■ Task instructions
Go over the data and keep only the lines that include "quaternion".

■ Recorded information

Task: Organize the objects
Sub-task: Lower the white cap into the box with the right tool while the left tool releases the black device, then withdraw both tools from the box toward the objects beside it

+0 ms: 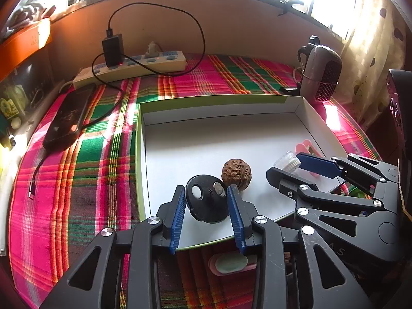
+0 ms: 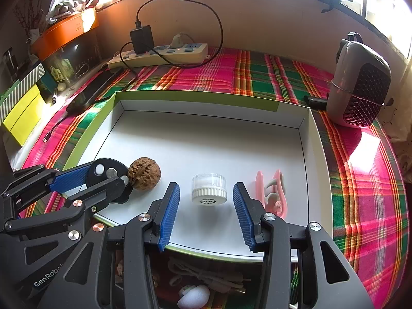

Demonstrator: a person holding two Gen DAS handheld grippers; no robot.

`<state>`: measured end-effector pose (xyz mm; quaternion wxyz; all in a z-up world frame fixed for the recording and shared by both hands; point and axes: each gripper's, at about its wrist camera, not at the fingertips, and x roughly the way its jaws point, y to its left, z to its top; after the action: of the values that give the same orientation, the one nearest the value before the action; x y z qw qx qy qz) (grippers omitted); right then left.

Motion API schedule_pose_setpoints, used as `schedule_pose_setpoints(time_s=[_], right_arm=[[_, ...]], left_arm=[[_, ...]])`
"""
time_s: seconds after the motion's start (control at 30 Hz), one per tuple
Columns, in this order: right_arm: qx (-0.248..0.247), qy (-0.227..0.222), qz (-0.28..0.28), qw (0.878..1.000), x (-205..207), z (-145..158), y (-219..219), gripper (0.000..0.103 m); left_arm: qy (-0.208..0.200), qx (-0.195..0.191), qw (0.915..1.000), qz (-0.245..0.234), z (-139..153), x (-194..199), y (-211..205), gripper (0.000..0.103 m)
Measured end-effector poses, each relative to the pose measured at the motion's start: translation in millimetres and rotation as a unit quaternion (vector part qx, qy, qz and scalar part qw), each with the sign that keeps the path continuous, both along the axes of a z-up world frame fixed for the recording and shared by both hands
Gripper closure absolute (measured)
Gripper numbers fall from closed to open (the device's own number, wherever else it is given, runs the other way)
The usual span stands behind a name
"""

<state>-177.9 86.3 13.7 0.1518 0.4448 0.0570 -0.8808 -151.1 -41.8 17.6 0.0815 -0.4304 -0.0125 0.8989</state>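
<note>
A shallow white box with a green rim [image 1: 140, 154] [image 2: 195, 95] lies on the plaid cloth. Inside it are a brown walnut [image 1: 236, 173] [image 2: 144, 173], a black disc with two round buttons [image 1: 207, 198] [image 2: 108, 172], a small clear jar with a white ribbed cap [image 2: 209, 189] [image 1: 287, 161] and a pink clip [image 2: 273, 193] [image 1: 307, 146]. My left gripper [image 1: 206, 190] [image 2: 108, 173] is open around the disc, which rests on the box floor. My right gripper [image 2: 206, 188] [image 1: 284, 164] is open around the jar, with gaps on both sides.
A power strip with a black charger [image 1: 134, 63] and a dark phone on a cable [image 1: 68, 118] sit at the back left. A grey and pink device [image 2: 360, 87] stands at the back right. Small items lie in front of the box, among them a white oval thing [image 2: 193, 298].
</note>
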Motion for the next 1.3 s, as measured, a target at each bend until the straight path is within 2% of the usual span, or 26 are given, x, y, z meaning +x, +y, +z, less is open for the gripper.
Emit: schedule_pose_setpoints(time_s=[0.47, 1.07, 1.2, 1.3], right_arm=[[-0.009, 0.022, -0.016, 1.000, 16.5, 14.6, 4.9, 0.058], [-0.028, 0.049, -0.040, 0.998, 65.9, 31.8, 24.1, 0.058], [-0.028, 0.061, -0.040, 0.997, 78.1, 37.2, 28.2, 0.058], [-0.027, 0.065, -0.043, 0.997, 87.3, 38.2, 32.2, 0.058]], left_arm=[[0.021, 0.000, 0.9998, 0.004, 14.3, 20.1, -1.7, 0.071], [0.058, -0.005, 0.9982, 0.014, 32.5, 68.8, -0.3, 0.071], [0.074, -0.031, 0.9967, 0.015, 33.9, 80.3, 5.3, 0.070], [0.070, -0.021, 0.9973, 0.011, 32.6, 86.1, 6.0, 0.070]])
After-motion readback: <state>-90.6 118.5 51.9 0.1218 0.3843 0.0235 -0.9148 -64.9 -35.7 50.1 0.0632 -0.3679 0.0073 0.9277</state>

■ Written response
`<state>`: measured end-effector pose (xyz mm; quaternion wxyz; all in a z-up world frame fixed for the recording and shared by both hands; point and axes: each gripper's, at about its wrist camera, not at the fingertips, and x roughly the way its jaws point, y to its left, z to its top; after the action: of the values that give the same orientation, the one nearest the value before the action; x y z qw qx qy qz) (grippers omitted); right then left.
Measured end-effector poses, each relative to the pose measured at the motion's start: translation in millimetres and rotation as a unit quaternion (vector part qx, qy, qz and scalar part qw), each with the sign that keeps the path continuous, both along the axes of a z-up world frame fixed for the recording and shared by both hands

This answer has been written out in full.